FDA did not conduct bioequivalence studies of the other four generic versions of Wellbutrin XL 300 mg. FDA did, however, recently ask each of the other manufacturers – Anchen, Actavis, Watson, and Mylan – to conduct their own studies to assess the bioequivalence of their 300 mg extended-release bupropion tablets to Wellbutrin XL 300 mg. FDA has asked these companies to submit the data from those studies no later than March 2013. FDA believes the study results may be unique to the Impax/Teva version of 300 mg bupropion hydrochloride. FDA does not currently have data indicating that the other four generic products are not bioequivalent to Wellbutrin XL 300 mg. The Agency will review the data from the additional bioequivalence studies when the data are received, and will provide additional updates at that time.
Budeprion XL 300 mg tablets manufactured by Impax and marketed by Teva are not therapeutically equivalent to Wellbutrin XL 300 mg and will be removed from the market by Impax/Teva. FDA’s actions with respect to Budeprion XL 300 mg reflect FDA’s ongoing role in monitoring drugs on the market to ensure their continued safety and efficacy.
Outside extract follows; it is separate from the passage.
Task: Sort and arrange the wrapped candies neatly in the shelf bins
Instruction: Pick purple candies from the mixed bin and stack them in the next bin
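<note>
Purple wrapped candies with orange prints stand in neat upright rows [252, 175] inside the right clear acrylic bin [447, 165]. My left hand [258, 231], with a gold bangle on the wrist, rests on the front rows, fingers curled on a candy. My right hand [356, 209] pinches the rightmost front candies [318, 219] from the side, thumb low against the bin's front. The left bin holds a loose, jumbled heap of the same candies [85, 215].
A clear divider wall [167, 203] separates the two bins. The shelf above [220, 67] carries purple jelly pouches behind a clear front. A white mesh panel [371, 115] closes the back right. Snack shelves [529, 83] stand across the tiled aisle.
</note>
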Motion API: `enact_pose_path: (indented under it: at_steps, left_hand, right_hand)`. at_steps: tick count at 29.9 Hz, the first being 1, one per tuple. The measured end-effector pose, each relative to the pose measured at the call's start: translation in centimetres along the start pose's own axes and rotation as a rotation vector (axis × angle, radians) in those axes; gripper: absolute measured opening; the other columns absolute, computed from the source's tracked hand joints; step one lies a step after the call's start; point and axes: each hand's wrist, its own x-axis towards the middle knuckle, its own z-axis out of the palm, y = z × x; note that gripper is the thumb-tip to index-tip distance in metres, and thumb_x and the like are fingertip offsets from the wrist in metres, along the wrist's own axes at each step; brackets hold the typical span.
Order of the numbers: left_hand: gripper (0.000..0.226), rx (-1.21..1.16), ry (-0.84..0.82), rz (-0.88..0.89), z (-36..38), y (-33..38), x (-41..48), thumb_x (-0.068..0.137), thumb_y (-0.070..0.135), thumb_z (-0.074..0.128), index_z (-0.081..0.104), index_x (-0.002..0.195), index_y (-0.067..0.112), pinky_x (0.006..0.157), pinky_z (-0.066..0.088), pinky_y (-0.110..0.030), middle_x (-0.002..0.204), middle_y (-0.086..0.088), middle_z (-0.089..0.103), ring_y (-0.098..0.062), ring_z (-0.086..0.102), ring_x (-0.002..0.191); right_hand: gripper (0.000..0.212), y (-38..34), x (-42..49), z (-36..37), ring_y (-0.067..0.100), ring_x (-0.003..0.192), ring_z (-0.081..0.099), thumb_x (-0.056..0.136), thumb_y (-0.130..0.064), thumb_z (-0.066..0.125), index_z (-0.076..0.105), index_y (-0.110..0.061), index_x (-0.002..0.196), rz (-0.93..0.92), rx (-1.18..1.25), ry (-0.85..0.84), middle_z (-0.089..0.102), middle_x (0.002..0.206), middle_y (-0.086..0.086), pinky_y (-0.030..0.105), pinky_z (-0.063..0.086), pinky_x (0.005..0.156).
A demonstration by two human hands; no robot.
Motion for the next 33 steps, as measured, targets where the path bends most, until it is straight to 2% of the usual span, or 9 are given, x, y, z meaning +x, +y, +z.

The role of patients and health care professionals in sharing their experiences with generic versions of Wellbutrin XL 300 mg contributed to further studies, which led to this action. FDA remains firmly committed to its science-based responsibilities and to making sure that generic drugs are safe and effective. This commitment is reflected in the results of the FDA-sponsored bioequivalence study described above.
Patients taking Budeprion XL 300 mg as a substitute for Wellbutrin XL 300 mg should talk with their health care professionals if they have questions about taking this medication.